We are connecting the ChessDE debugger to the target hardware via ethernet (DOIP). To enable this, we must first include the cupva_device_debug.h header in our source code.

#include <cupva_device_debug.h>

To facilitate connection of ChessDE to the target, we must insert a software breakpoint into the source code, as shown below:

    swbrk();

The ChessDE debugger is connected to the target once the code is run and halts on this SW breakpoint. When the code has halted on the SW breakpoint, your target console output is as follows:

ubuntu@jetson:~$ ./debugging_cpp -a assets
Using asset directory: assets
Read 393216 bytes from assets/low-contrast-kodim08-768x512-grayscale.data

Once your code has reached this point connect the ChessDE debugger to your target via the following steps.

  1. Open two terminals on your host machine, one for starting the DOIP server, and the other for launching ChessDE.

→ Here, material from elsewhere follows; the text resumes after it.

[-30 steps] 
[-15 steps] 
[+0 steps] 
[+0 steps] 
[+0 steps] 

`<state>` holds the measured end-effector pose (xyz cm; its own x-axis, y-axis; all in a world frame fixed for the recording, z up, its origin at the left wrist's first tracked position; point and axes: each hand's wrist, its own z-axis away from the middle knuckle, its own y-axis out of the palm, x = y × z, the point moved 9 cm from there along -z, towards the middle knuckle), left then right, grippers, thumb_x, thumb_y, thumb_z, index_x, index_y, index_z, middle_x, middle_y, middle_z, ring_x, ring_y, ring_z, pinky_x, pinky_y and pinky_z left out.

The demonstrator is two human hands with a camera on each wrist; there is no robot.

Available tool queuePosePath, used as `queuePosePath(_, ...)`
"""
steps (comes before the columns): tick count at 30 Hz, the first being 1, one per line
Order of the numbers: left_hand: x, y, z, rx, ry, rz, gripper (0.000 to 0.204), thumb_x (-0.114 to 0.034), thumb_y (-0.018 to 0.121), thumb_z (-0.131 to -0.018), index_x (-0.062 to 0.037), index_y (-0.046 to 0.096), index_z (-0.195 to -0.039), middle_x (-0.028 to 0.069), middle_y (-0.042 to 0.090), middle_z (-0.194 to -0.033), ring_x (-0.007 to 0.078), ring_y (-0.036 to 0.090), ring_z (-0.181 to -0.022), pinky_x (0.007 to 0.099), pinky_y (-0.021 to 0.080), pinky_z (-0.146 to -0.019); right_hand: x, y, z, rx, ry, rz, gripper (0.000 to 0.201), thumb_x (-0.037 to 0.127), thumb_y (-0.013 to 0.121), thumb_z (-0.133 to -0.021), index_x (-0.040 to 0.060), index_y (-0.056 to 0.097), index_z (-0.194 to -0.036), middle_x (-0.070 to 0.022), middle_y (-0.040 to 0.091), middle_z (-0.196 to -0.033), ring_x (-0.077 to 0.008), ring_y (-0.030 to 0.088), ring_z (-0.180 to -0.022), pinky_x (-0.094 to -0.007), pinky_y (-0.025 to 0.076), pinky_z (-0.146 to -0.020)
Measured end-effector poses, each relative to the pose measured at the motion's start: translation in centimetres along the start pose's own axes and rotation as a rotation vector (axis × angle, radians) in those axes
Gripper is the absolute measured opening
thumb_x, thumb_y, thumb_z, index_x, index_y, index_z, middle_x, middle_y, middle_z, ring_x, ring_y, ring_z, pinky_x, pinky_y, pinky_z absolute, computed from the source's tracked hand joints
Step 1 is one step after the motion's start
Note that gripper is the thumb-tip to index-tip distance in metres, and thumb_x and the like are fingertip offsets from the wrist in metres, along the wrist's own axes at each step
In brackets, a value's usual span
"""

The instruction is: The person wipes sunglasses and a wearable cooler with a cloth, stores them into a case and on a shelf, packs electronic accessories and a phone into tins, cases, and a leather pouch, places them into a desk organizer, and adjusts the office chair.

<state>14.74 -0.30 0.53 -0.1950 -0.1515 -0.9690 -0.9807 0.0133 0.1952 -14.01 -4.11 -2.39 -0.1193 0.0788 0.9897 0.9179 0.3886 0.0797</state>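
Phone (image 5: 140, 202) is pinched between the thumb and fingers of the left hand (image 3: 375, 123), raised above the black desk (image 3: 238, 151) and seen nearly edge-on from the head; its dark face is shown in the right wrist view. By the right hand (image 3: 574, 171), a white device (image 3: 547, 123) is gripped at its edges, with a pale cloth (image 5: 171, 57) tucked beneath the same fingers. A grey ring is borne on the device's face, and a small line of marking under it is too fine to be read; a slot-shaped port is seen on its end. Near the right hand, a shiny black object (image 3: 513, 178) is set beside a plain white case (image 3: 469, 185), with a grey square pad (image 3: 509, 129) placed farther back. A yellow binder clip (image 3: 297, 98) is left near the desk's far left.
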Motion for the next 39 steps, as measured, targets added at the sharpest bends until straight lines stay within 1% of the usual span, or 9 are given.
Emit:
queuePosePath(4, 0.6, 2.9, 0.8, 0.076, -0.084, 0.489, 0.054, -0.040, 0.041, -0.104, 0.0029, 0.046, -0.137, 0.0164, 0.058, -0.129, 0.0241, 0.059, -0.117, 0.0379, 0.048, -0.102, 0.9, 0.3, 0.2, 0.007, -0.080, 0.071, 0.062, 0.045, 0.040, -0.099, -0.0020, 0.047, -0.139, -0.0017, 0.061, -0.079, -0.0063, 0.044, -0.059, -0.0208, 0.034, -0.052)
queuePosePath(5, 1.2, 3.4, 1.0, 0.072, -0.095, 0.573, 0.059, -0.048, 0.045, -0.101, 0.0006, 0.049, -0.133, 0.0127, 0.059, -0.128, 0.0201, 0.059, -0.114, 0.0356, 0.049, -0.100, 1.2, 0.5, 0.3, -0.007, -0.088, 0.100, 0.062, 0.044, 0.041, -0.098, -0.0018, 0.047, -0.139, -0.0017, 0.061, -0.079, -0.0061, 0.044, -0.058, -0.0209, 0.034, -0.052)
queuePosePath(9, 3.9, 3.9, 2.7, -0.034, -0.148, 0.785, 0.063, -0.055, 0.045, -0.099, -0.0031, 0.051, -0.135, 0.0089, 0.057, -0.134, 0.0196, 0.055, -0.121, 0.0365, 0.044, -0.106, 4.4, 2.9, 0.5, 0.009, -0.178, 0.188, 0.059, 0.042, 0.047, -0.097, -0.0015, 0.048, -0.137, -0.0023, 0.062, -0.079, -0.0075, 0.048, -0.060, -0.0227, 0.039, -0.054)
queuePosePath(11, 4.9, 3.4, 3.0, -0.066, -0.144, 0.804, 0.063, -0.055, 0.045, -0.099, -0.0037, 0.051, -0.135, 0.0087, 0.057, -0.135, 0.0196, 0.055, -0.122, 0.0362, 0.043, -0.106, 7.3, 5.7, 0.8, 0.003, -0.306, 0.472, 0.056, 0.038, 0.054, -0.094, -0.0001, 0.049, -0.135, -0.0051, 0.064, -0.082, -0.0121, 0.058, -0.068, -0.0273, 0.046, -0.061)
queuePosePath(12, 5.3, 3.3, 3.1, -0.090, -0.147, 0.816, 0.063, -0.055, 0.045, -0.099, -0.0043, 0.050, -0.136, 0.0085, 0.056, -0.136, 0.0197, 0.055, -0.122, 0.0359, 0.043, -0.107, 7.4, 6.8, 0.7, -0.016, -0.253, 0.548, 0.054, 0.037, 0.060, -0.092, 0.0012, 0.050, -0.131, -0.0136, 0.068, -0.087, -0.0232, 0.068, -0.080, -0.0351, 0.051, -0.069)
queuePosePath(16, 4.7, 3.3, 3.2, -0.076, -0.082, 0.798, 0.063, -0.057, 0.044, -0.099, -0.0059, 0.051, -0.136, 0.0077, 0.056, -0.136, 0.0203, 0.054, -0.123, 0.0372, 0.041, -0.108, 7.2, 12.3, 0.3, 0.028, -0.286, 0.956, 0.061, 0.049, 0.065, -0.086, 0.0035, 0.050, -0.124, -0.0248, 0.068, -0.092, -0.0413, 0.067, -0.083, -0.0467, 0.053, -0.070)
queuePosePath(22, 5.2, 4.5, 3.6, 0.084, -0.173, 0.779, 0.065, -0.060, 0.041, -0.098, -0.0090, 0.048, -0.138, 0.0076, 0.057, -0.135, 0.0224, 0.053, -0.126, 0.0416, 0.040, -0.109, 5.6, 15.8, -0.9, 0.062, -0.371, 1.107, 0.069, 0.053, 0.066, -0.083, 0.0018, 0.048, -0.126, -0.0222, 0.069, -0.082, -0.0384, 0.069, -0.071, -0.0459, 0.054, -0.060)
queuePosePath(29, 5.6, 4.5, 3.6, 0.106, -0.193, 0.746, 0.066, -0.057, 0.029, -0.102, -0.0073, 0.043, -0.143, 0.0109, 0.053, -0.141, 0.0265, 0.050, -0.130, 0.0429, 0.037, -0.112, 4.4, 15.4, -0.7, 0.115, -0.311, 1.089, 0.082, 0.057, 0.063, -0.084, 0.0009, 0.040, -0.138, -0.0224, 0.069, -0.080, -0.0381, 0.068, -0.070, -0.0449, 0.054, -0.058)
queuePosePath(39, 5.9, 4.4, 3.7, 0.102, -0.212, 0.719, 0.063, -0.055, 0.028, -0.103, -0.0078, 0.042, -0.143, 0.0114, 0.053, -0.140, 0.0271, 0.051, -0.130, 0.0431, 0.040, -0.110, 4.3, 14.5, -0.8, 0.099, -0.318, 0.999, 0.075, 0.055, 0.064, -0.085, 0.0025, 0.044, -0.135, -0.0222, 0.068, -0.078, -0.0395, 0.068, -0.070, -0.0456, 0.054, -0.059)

  2. Launch the DOIP server with the following command: pva-sdk-2.7-doip -p=GEN2

  3. Launch the ChessDE gui with the following command: pva-sdk-2.7-chessde -p=GEN2

After running the DOIP script you should see in the console output that it has detected your target HW and found the VPU cores, as shown in the following image.

../_images/jtalkconsole-0.png

After running the ChessDE launch script, the ChessDE gui is launched as seen below:

../_images/chessdeopened.png

In ChessDE, we open the VPU Debugging Tutorial project that is running on the target.

../_images/projectopen-v0.png

The project file is located at: <your build dir>/samples/public/tutorial/debugging/vpu/debugging_dev__gen2.prx Upon successful opening of the project your ChessDE interface appears as follows:

../_images/projectopen-v1.png

In ChessDE, set Debug-> Download programs -> None (attach mode).

../_images/selectdebugnone.png

Click on the arrow to the right of the green debug icon and select vpu_client.

../_images/selectvpuclient.png

You are then be prompted to select a core ID. Your selection is likely to be Core 0. Wait for a few moments while the ChessDE interface finishes loading, then your ChessDE screen appears as follows:

../_images/debugopen.png

See all the source files from your project that are available for viewing by opening the Project Explorer pane. Select View->Project Explorer to make sure the pane is visible.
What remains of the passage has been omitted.